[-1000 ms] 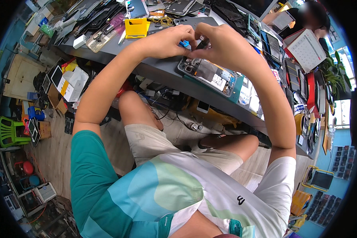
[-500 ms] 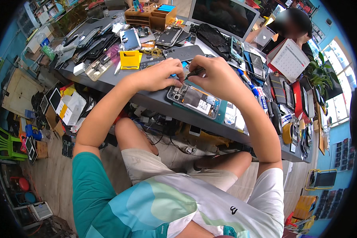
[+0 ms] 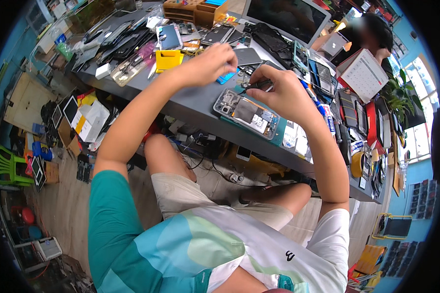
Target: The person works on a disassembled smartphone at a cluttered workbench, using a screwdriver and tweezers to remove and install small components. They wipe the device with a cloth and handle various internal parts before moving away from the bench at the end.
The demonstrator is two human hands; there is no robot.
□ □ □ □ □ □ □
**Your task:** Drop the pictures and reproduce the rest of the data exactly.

**Result below:**
[-1000 ms] 
[-500 ms] 
[+0 ms] 
Target: The person works on a disassembled smartphone at a cluttered workbench, using a screwdriver and tweezers to remove and install small components. They wipe the device with a cloth and handle various internal parts before moving away from the bench at the end.
The demonstrator is two human hands; there is no robot.

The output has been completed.